Commento dell'esaminatore: This Identity-Based Network design scales cleanly. Broadcasting 15 SSIDs would cause severe management frame overhead and degrade WiFi performance. PPSK provides the security of unique credentials and the isolation of dedicated VLANs without the RF penalty of multiple SSIDs.

Domande di esercitazione

Q1. You have configured the SonicWall guest zone for External Guest Authentication and set the web server to portal.purple.ai. Guests are redirected to the splash page and can log in successfully, but they never gain internet access. What is the most likely cause?

Suggerimento: Think about how Purple tells the SonicWall that the authentication was successful.

Visualizza risposta modello

The LHM authorisation packet is being blocked. TCP port 4043 must be open on the SonicWall WAN interface to receive the success signal from Purple. Check upstream firewalls or ISP configurations for port blocking.

Q2. A venue wants to offer Facebook login on their splash page.

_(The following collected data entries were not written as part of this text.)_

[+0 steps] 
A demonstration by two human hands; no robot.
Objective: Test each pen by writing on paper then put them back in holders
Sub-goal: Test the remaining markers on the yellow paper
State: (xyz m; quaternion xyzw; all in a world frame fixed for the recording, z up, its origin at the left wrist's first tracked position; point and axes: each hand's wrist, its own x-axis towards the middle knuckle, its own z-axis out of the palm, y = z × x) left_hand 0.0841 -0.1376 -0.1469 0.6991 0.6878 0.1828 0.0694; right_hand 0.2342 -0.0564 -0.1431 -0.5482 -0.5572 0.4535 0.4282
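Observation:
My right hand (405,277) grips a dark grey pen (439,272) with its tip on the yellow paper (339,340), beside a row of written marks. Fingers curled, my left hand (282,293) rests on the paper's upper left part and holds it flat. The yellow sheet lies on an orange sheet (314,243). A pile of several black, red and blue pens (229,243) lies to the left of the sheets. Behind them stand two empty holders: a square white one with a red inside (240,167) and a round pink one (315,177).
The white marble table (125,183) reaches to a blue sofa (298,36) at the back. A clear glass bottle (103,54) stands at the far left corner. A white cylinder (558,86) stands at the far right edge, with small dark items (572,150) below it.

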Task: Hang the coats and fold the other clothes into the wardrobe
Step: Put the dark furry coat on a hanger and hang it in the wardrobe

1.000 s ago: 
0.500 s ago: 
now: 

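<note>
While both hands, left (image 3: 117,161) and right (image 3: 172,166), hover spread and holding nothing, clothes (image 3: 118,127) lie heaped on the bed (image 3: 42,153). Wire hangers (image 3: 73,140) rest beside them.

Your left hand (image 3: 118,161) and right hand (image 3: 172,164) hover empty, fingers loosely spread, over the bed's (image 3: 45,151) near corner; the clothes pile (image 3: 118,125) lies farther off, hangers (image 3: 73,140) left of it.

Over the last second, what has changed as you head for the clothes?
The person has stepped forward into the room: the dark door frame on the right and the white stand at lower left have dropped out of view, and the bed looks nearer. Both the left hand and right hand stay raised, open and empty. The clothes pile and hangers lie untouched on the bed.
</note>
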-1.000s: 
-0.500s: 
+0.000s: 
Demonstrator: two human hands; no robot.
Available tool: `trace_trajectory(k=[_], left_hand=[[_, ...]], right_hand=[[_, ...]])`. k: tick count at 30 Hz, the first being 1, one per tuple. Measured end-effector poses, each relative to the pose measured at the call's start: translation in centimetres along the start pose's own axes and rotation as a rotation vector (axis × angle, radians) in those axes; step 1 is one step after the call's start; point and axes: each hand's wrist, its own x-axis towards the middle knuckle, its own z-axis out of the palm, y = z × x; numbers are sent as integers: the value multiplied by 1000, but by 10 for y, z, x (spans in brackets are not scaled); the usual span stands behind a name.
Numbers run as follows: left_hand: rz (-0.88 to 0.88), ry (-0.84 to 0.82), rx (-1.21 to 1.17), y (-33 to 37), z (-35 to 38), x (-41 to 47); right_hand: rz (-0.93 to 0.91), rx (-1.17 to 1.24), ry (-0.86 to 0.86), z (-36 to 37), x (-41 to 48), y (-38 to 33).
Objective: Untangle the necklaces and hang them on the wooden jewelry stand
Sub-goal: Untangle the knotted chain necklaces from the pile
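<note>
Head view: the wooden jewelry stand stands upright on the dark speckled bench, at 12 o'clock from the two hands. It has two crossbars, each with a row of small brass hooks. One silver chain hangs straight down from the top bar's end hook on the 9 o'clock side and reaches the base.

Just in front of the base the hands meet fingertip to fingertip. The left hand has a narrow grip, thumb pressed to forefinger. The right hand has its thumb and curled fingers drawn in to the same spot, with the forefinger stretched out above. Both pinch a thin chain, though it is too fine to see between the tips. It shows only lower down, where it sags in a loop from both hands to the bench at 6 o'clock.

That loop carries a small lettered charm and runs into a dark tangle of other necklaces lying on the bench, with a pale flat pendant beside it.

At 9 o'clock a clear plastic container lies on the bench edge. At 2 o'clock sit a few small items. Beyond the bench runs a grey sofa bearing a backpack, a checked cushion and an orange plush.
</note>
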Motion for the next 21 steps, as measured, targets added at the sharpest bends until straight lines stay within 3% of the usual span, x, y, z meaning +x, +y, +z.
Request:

You add www.facebook.com to the walled garden FQDN address group. Guests report that the Facebook login page loads, but the styling is broken and the login button does not work.

Suggerimento: Modern web applications load assets from multiple domains.

Visualizza risposta modello

The walled garden is incomplete. You must also whitelist the domains that serve Facebook's CSS, JavaScript, and API calls, specifically graph.facebook.com, connect.facebook.net, and the CDN domain (e.g., *.fbcdn.net).

Q3. You are deploying PPSK for a multi-tenant office. You configure the SSID for WPA2-Enterprise with PPSK and point the RADIUS server to Purple. You create a PPSK in Purple mapped to VLAN 50. When a user connects with that PPSK, they receive an IP address from VLAN 10 instead. Why?

Suggerimento: The SonicWall needs to know where to send the traffic before the RADIUS request completes.

Visualizza risposta modello

VLAN 50 has not been created as a sub-interface on the SonicWall TZ firewall. Dynamic VLAN steering requires the target VLAN to exist on the firewall beforehand; if it does not, the device falls back to the default untagged VLAN (in this case, VLAN 10).